Loading many small variable-length numpy array files

Hi,

I am loading many small .npy array files that each contain a variable-length sequence of elements of the shape TxN, where T is a particular sequence length and N is the feature size (the same for all arrays).

I am currently loading each .npy array file, converting it to a tensor, and then appending it to a python list. This is all happening in the __init__ of a Dataset class.

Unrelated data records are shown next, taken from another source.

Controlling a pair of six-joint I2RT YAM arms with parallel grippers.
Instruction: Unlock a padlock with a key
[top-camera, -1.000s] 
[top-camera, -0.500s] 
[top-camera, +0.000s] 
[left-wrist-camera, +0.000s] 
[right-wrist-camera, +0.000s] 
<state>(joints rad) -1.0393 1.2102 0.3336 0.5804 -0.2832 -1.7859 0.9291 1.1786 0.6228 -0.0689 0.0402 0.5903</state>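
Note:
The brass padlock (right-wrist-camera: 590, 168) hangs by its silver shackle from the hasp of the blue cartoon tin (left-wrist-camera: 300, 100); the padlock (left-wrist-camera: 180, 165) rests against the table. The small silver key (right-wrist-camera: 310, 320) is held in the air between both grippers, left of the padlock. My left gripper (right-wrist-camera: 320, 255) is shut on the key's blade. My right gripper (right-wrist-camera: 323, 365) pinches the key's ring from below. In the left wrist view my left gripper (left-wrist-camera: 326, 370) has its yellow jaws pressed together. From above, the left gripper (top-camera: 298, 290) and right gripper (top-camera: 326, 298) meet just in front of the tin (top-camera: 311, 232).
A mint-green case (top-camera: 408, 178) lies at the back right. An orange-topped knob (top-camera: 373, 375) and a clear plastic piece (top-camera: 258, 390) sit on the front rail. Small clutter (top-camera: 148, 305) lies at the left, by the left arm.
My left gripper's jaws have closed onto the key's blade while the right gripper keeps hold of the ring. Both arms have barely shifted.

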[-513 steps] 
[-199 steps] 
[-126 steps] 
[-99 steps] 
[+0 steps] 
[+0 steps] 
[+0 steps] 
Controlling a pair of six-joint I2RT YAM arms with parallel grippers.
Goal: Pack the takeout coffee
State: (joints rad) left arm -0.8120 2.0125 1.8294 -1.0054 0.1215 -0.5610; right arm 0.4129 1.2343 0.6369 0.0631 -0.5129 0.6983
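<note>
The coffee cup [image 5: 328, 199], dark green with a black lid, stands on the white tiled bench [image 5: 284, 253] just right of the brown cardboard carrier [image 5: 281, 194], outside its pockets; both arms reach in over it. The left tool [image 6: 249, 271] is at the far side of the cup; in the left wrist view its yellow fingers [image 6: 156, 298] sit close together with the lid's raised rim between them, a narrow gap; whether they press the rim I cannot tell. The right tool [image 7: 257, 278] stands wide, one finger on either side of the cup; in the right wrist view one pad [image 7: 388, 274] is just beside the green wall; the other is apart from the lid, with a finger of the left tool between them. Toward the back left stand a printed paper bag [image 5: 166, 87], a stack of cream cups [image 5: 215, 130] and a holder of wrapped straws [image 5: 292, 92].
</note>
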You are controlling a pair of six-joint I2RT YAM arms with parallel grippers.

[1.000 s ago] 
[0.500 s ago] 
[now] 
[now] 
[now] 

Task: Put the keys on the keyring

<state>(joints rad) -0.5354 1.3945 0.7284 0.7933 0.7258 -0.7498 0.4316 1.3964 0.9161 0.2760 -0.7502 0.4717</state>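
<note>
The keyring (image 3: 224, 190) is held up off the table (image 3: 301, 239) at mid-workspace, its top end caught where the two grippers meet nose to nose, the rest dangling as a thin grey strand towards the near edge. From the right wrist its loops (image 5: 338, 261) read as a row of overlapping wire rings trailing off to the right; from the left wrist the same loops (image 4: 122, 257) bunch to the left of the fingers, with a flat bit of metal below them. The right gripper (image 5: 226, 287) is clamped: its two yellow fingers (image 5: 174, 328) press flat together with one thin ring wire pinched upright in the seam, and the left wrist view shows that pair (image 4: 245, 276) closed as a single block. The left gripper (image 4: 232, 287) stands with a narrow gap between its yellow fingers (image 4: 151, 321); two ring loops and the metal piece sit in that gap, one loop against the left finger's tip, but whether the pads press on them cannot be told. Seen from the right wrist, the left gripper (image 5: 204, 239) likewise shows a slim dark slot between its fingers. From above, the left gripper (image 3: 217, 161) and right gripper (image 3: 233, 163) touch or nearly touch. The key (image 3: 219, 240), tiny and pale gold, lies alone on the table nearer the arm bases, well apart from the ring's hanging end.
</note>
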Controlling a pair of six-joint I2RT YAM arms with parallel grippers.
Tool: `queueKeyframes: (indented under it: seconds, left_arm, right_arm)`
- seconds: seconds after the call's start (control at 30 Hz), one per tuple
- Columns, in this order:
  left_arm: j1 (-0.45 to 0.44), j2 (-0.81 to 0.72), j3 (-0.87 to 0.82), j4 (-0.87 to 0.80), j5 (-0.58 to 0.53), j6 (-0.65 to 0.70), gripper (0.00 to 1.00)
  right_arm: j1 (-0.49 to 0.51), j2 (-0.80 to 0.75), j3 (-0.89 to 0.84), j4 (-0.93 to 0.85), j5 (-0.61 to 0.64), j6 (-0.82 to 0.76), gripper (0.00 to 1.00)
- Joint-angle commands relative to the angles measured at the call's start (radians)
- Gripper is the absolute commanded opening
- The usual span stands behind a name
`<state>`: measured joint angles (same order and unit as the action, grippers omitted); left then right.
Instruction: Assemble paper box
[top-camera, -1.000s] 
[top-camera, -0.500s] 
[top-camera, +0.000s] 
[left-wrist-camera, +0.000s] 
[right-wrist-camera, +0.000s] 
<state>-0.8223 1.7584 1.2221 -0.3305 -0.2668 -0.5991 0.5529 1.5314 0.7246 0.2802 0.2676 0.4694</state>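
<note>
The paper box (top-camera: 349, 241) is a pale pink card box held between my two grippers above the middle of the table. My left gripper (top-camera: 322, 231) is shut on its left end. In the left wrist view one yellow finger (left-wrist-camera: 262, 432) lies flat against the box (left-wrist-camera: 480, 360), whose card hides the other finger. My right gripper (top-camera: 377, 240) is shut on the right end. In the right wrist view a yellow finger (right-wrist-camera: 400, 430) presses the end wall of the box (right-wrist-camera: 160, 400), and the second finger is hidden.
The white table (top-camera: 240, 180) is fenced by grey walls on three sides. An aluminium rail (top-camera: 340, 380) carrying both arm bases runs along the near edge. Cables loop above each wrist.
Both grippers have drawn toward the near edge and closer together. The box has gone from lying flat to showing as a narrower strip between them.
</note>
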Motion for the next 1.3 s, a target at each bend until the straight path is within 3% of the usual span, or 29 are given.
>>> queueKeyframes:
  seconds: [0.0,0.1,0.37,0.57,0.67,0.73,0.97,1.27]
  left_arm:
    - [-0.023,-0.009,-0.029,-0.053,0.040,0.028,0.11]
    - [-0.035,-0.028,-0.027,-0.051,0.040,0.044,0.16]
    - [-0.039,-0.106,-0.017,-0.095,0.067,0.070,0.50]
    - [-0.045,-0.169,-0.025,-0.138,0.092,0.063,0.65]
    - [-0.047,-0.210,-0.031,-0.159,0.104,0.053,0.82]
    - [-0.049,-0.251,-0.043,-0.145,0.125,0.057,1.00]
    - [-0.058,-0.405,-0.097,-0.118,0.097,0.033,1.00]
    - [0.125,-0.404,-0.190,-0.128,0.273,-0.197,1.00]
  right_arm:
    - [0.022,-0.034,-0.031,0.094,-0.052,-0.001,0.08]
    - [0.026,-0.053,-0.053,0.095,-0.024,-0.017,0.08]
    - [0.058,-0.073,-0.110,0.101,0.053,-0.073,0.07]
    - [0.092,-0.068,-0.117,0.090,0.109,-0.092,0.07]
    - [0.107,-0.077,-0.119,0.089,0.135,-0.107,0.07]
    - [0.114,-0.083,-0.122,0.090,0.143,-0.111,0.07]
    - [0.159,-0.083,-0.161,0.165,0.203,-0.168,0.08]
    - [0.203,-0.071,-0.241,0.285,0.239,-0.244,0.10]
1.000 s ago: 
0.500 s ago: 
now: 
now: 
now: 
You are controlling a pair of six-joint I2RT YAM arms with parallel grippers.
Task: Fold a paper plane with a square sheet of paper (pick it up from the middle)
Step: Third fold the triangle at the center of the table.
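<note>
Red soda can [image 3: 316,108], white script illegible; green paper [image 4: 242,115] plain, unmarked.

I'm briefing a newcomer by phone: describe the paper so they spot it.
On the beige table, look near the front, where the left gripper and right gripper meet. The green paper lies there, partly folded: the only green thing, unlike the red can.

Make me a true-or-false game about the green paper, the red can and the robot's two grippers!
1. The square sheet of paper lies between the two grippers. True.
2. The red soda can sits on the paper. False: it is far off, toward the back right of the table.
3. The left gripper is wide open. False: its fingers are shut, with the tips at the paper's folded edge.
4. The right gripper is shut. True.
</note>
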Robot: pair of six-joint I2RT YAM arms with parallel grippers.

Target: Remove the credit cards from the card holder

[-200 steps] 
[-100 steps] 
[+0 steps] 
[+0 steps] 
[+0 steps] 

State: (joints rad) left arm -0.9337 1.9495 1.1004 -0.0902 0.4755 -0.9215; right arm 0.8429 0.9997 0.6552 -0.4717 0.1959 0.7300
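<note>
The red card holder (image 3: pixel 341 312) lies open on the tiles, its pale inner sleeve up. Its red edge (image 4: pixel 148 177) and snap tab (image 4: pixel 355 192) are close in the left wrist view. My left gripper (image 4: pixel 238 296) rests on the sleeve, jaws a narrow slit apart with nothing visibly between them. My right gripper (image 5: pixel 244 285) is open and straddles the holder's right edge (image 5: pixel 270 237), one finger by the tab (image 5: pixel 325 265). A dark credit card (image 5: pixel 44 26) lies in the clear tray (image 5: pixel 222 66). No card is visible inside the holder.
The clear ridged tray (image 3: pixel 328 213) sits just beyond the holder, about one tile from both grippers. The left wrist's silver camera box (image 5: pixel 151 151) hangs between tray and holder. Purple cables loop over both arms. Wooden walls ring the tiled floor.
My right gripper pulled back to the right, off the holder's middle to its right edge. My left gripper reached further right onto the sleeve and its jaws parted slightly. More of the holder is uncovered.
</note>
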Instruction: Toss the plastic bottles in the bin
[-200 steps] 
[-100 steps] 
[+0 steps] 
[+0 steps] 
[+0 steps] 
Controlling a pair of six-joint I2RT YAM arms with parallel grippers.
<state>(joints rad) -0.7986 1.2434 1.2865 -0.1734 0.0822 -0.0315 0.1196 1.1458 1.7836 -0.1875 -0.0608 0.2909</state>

Is there a more efficient way to be loading the data in my scenario? If my sequence lengths were constant, I could pre-allocate a tensor of the appropriate size and then do in-memory slicing on them directly from the loaded data. I have also heard about loading the data ‘lazily’ in the __getitem__ in cases where the data may be too large to fit in memory, but would this make a difference in terms of the time it takes to load the data? Also, is my current approach amenable to multi-processing using num_workers?

Hi,
You are facing a trade-off between RAM use vs speed.
If you have enough ram to do so, your process is the fastest, as the arrays are already loaded and allocated there. As you mention, you could load the files dynamically in the getitem function and optimizer a bit everything but you aren’t gonna find a real performance improvement by spending time on this.

The only interesting thing you can do is pad the sequences and create a tensor allocated in the GPU (in case you ahve space), as that would save you some time.